* Exercise requirements *
Report only the number of lines in the entries below that hold the word "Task".

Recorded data
----
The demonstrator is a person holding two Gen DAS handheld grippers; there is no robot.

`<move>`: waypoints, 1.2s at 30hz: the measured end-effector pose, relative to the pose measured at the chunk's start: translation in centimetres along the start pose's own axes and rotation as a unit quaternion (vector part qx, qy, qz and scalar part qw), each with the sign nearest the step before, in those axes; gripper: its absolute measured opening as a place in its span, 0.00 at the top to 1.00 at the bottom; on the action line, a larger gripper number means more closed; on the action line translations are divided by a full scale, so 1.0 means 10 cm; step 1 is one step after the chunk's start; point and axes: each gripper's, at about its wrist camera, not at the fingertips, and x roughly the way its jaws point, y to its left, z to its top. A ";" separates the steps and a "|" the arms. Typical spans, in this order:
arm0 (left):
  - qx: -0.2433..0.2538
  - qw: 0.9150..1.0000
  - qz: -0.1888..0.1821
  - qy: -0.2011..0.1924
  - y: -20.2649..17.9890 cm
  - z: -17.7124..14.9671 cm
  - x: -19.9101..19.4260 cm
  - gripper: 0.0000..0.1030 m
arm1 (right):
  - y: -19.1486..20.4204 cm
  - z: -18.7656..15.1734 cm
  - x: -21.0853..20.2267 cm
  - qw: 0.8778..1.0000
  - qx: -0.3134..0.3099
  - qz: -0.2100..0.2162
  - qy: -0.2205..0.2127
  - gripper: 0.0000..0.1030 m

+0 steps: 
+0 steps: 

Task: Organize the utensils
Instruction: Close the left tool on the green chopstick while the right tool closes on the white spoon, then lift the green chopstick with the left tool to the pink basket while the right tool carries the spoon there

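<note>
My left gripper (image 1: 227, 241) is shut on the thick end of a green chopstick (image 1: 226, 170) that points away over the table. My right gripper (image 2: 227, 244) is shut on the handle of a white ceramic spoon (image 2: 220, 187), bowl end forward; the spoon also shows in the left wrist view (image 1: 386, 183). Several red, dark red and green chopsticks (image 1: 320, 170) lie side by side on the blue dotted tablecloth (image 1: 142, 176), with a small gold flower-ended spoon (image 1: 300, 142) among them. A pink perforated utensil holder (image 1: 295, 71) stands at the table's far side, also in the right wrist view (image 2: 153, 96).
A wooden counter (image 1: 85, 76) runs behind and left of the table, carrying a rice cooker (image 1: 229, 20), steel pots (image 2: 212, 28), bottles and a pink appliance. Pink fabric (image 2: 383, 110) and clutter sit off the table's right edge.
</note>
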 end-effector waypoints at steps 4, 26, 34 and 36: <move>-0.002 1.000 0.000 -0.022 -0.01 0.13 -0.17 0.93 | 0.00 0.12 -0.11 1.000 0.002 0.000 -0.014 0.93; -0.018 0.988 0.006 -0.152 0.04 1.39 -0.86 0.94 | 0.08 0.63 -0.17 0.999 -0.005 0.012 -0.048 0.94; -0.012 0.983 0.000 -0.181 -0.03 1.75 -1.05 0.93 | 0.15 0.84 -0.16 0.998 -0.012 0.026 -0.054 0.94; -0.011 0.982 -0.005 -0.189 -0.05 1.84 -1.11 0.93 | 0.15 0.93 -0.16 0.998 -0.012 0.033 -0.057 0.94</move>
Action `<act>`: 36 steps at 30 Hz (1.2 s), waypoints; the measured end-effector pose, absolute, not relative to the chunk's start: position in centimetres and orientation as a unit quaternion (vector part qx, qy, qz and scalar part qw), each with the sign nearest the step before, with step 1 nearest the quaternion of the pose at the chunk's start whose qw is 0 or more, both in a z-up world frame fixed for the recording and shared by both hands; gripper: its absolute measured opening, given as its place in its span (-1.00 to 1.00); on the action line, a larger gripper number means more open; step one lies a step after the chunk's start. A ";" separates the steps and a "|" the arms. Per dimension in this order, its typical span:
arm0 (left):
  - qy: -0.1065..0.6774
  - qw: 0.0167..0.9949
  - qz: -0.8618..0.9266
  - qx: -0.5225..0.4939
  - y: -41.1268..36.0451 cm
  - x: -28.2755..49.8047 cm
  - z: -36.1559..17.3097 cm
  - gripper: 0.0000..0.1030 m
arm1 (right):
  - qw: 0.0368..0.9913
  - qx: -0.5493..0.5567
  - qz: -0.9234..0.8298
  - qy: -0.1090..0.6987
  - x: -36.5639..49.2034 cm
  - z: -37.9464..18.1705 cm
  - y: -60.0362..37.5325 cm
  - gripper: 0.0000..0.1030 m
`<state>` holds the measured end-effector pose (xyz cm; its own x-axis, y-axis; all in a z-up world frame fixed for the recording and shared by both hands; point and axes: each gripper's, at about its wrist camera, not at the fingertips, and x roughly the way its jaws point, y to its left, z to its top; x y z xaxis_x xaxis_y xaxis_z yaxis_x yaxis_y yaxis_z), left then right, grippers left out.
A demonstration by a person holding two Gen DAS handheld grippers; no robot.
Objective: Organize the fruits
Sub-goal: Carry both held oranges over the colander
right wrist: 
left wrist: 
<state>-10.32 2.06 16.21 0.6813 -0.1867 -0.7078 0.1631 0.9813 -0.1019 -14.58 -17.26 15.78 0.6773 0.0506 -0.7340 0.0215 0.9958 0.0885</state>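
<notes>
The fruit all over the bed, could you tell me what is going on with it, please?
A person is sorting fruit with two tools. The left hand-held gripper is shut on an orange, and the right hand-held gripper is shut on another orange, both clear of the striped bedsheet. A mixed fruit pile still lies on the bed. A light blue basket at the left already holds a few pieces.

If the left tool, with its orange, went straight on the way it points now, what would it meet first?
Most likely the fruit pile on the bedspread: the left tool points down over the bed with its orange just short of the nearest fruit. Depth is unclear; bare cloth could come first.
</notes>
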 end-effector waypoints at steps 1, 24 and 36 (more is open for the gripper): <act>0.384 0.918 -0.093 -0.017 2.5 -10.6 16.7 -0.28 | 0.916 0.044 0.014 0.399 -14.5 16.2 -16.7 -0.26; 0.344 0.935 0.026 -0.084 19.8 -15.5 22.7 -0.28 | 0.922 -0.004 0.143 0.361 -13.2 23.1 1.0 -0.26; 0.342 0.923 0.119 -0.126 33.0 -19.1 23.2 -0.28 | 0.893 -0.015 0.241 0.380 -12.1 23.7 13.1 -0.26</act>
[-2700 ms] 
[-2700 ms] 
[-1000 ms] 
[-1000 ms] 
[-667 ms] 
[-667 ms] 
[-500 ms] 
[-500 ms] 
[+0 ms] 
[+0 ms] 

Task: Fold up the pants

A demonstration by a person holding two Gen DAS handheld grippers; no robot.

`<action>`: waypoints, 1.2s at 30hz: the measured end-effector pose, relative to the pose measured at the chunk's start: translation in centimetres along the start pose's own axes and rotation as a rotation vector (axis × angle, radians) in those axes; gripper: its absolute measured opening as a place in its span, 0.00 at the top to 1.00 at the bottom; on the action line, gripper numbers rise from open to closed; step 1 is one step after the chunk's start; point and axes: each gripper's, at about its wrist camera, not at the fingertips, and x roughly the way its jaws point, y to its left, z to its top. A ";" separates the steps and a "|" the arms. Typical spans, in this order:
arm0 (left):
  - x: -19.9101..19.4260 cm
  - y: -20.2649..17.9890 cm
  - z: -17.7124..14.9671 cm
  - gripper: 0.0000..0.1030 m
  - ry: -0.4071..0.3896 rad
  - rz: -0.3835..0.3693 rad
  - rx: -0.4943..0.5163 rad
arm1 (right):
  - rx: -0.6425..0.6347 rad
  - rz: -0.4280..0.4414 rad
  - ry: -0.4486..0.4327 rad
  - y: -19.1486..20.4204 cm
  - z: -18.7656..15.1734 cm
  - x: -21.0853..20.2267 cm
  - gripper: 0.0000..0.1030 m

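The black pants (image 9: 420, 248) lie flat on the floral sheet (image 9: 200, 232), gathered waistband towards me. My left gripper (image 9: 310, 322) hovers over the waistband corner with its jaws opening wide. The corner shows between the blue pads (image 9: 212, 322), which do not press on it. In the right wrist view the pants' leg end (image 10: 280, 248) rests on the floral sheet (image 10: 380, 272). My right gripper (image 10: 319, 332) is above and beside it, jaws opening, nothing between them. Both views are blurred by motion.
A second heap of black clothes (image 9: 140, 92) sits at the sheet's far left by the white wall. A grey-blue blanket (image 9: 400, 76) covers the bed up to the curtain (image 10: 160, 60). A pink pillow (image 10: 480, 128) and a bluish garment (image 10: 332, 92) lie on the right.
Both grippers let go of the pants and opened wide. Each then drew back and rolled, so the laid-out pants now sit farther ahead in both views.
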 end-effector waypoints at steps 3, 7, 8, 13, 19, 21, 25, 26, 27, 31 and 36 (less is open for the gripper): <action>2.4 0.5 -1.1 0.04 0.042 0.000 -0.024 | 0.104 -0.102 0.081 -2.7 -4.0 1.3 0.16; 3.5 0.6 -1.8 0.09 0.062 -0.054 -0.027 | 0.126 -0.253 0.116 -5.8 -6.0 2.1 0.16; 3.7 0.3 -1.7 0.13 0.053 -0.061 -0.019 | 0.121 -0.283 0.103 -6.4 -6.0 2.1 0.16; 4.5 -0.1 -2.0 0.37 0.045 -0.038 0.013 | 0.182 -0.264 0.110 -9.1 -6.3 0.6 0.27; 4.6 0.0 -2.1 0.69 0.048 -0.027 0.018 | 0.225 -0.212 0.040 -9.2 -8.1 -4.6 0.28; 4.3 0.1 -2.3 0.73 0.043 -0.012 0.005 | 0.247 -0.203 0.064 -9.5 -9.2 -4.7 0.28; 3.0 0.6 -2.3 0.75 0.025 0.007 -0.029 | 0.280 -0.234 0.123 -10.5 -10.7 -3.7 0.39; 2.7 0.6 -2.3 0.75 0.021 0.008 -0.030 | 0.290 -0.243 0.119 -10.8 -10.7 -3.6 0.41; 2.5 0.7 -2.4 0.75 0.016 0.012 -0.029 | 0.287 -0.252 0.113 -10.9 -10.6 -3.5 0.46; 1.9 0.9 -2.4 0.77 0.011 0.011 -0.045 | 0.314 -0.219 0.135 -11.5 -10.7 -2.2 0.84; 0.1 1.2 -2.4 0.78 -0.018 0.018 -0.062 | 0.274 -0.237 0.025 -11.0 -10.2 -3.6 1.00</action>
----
* Solved exercise *
2